- _Action item_: Within the records, find every line that includes the word "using" and copy it.

(Dataset items)
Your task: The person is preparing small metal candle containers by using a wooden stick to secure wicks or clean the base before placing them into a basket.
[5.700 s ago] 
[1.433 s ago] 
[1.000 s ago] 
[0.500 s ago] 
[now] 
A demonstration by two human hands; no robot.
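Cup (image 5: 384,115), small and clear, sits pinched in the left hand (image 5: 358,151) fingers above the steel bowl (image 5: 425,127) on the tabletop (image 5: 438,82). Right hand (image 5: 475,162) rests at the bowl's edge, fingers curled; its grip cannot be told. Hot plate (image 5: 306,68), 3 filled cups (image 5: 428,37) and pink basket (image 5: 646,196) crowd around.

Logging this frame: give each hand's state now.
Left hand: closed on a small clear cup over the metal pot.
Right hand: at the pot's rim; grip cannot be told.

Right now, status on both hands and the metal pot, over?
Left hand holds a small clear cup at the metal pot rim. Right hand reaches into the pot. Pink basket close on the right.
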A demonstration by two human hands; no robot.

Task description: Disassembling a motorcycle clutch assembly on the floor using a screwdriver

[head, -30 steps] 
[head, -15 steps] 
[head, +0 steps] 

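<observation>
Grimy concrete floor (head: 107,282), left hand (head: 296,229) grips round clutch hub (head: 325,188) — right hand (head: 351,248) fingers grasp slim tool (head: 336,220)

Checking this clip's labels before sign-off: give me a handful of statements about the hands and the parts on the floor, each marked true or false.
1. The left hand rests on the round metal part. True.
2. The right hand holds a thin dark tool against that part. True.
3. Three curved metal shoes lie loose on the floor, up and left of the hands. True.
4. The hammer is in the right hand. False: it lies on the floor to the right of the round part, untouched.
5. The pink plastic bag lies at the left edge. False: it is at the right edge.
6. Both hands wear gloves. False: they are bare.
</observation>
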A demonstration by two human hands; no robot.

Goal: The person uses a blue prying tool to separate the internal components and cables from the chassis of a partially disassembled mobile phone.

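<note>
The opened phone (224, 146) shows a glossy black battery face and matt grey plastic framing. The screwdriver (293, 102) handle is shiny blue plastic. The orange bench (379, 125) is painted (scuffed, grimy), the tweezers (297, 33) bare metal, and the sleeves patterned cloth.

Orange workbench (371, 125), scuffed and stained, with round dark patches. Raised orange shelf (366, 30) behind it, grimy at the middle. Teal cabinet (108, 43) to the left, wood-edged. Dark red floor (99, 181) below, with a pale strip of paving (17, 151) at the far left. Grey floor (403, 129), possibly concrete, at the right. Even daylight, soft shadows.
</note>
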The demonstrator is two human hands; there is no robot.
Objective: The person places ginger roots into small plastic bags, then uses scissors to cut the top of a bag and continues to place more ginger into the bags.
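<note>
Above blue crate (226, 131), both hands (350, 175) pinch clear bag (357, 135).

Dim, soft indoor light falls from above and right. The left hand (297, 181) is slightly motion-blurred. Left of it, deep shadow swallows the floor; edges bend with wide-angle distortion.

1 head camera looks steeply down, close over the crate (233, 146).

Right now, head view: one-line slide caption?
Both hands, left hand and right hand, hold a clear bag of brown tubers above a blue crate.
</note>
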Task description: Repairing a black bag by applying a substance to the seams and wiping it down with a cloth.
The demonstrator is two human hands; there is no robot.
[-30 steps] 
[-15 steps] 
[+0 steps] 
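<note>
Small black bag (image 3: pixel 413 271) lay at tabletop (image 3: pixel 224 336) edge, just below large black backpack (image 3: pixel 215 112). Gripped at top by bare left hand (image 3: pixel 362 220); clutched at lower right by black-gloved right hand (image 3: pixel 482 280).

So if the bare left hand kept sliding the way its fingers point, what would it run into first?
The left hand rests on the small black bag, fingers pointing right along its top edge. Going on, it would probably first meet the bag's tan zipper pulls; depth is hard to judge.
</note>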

- _Task answer_:
Your task: The person is preparing small metal candle containers by using a wooden stick to secure wicks or clean the base before placing them into a basket.
Task description: Disassembling a motorcycle clutch assembly on the floor using a screwdriver

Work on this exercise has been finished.